La déstabilisation de certaines régions dans le monde (le Yémen, l’Iraq, la Syrie, l’Ukraine…) et l’engagement de certains Etats (Etats-Unis d’Amérique, Russie, Chine, l’Allemagne, la Turquie…) mais aussi de certaines organisations internationales (Union Européenne, l’OTAN…) peuvent être étudiés sous l’angle et à l’aune des intérêts et objectifs stratégiques respectifs de chaque partie (sécuritaires, énergétiques, économiques, …).
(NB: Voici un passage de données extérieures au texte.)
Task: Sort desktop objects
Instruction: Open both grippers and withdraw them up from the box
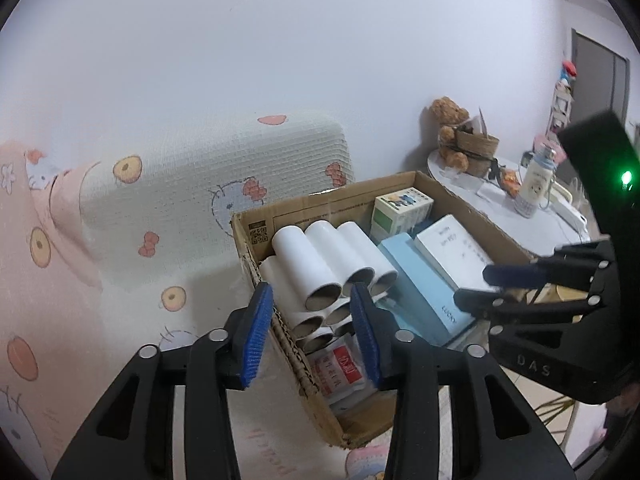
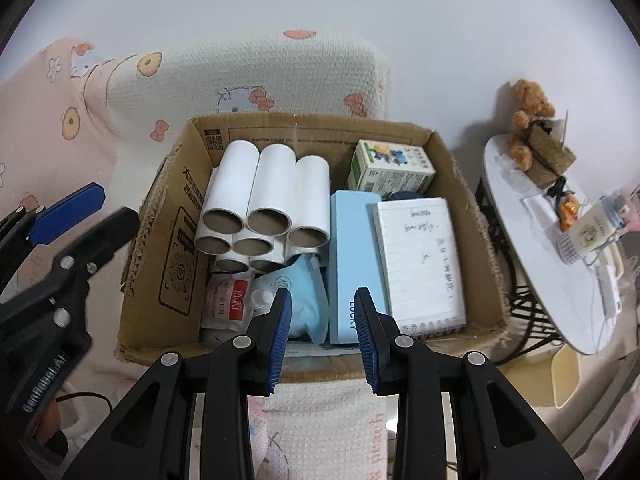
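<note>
An open cardboard box (image 2: 160, 240) sits on a patterned bedcover. It holds several white paper-core rolls (image 2: 272, 184), a light blue box (image 2: 348, 248), a white spiral notebook (image 2: 420, 256), a green-and-white carton (image 2: 390, 168), a red-and-white pouch (image 2: 228, 300) and a pale blue pack (image 2: 304, 292). My right gripper (image 2: 323, 292) hovers over the box's near edge, jaws apart with nothing between them. My left gripper (image 1: 312, 288) hangs over the box's left wall (image 1: 288, 344) and the rolls (image 1: 320, 256), open and empty. Each gripper shows in the other's view: left gripper (image 2: 114, 204), right gripper (image 1: 474, 286).
A white pillow (image 2: 260, 76) with cartoon prints lies behind the box against the wall. A round white side table (image 2: 532, 248) stands to the right, bearing a teddy bear (image 2: 528, 120) with a woven basket and a small bottle (image 2: 588, 232). Pink bedding (image 1: 48, 248) spreads to the left.
</note>
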Action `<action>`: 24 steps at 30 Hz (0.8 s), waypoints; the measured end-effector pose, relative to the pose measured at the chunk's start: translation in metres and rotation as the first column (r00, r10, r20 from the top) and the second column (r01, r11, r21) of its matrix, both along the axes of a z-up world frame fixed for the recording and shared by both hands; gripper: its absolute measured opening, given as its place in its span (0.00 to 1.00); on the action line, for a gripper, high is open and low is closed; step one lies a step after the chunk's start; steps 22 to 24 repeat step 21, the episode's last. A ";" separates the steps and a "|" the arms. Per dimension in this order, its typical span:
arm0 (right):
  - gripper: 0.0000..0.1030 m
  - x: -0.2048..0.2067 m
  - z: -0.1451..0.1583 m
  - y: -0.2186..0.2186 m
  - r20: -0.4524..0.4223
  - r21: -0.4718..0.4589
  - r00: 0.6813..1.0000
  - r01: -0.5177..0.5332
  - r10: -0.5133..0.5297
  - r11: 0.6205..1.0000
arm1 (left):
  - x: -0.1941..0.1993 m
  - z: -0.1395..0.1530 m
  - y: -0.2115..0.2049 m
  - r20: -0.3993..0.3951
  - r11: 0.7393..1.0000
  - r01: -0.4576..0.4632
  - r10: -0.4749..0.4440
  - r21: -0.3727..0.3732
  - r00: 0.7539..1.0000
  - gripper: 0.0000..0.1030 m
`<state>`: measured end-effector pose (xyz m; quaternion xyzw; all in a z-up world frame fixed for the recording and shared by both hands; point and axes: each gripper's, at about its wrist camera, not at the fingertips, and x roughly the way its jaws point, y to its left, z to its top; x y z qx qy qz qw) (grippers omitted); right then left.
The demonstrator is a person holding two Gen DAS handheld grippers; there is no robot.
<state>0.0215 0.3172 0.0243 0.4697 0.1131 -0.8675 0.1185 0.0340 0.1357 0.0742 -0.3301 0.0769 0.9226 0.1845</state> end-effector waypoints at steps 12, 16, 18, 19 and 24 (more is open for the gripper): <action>0.27 0.038 0.016 0.006 -0.056 0.001 0.998 0.031 -0.030 1.000 | 0.007 0.001 -0.008 -0.002 0.999 -0.003 0.003 -0.034 1.000 0.53; 0.28 0.044 0.025 0.010 -0.094 0.014 0.995 0.036 -0.035 0.999 | 0.008 0.004 -0.009 -0.001 1.000 -0.007 0.007 -0.021 1.000 0.53; 0.28 0.045 0.026 0.011 -0.098 0.014 0.995 0.030 -0.028 0.999 | 0.009 0.006 -0.009 -0.017 1.000 -0.007 0.006 -0.019 1.000 0.53; 0.28 0.045 0.026 0.012 -0.095 0.011 0.995 0.027 -0.025 1.000 | 0.010 0.006 -0.009 -0.021 1.000 -0.004 0.004 -0.017 1.000 0.53; 0.28 0.044 0.025 0.013 -0.088 0.006 0.996 0.021 -0.021 1.000 | 0.011 0.007 -0.008 -0.021 1.000 0.005 -0.005 -0.010 1.000 0.53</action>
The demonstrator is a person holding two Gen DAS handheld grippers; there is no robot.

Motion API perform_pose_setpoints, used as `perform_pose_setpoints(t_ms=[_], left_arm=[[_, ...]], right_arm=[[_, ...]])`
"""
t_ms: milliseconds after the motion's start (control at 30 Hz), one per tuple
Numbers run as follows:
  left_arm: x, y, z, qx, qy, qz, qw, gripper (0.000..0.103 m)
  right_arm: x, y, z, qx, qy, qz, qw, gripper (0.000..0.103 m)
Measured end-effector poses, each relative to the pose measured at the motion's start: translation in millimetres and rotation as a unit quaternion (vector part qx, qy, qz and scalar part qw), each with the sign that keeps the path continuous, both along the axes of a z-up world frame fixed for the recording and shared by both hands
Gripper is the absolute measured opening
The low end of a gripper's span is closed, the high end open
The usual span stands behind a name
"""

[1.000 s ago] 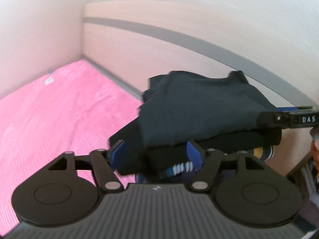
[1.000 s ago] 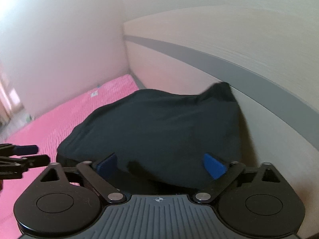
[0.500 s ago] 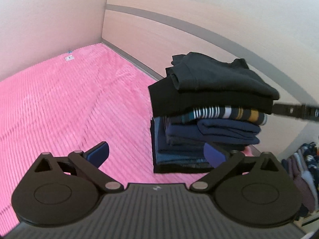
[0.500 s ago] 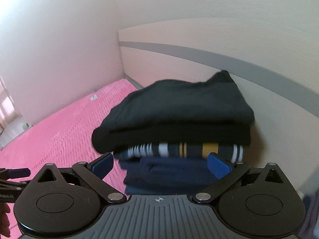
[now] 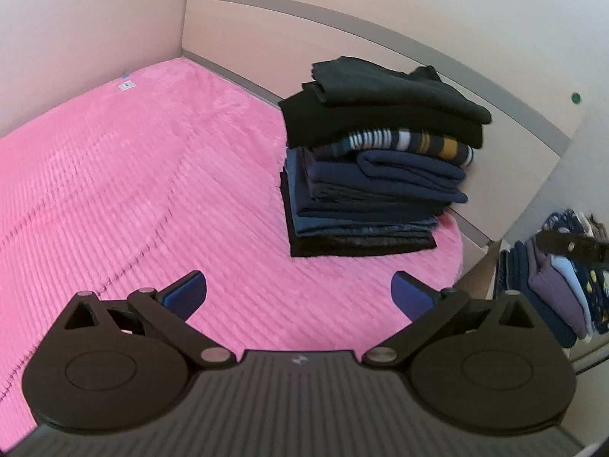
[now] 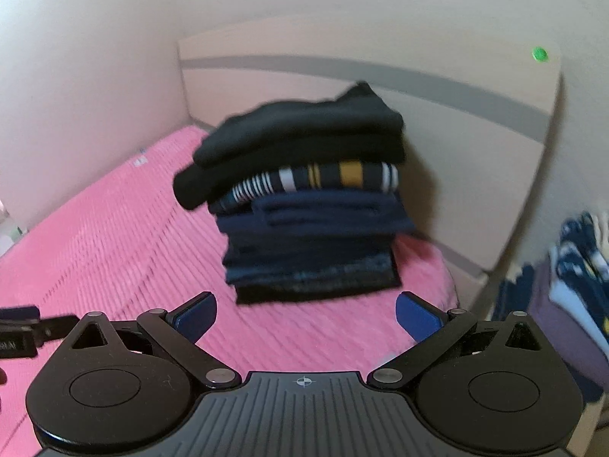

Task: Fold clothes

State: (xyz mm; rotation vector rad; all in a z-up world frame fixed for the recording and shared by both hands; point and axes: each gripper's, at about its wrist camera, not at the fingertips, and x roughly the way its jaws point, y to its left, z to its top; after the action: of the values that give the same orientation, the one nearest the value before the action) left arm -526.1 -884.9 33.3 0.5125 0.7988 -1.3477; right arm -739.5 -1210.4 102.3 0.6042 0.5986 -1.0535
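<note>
Folded stack (image 5: 375,167) on pink bedspread (image 5: 152,175) at 1 o'clock, against headboard (image 5: 342,38); black top item placed. Left gripper (image 5: 298,295), right gripper (image 6: 306,314): spread wide, empty. Unfolded clothes (image 5: 559,285) at 3 o'clock, probably pending.

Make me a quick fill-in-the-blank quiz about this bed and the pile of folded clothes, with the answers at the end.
1. The stack of folded clothes sits on a ____ blanket.
2. The top garment on the stack is ____ in colour.
3. Right under the two dark tops lies a ____ shirt.
4. Both the left hand-held gripper and the right hand-held gripper are ____ and hold nothing.

Answers: pink; black; striped; open
</note>
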Motion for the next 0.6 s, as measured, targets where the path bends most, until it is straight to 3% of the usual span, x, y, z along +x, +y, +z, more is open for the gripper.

Ce colloque ; tout en cherchant à discerner la notion de « politique étrangère » à l’aune du développement du droit international ; tend à clarifier ce lien beylicale qui les unis. Le droit international est l’outil principal de la politique étrangère et celle-ci pourrait être un facteur de sa consolidation. Néanmoins, il arrive parfois que le droit soit une entrave à la politique étrangère et que cette dernière soit un élément de sa déstabilisation.
Pour aborder ce thème, des académiciens, des anciens ambassadeurs, des ministres et des représentants de certaines organisations (nationales, internationales et régionales) vont enrichir les débats. Le Ministère des Affaires étrangères serait représenté par M. Le ministre Khmaies Jinaoui.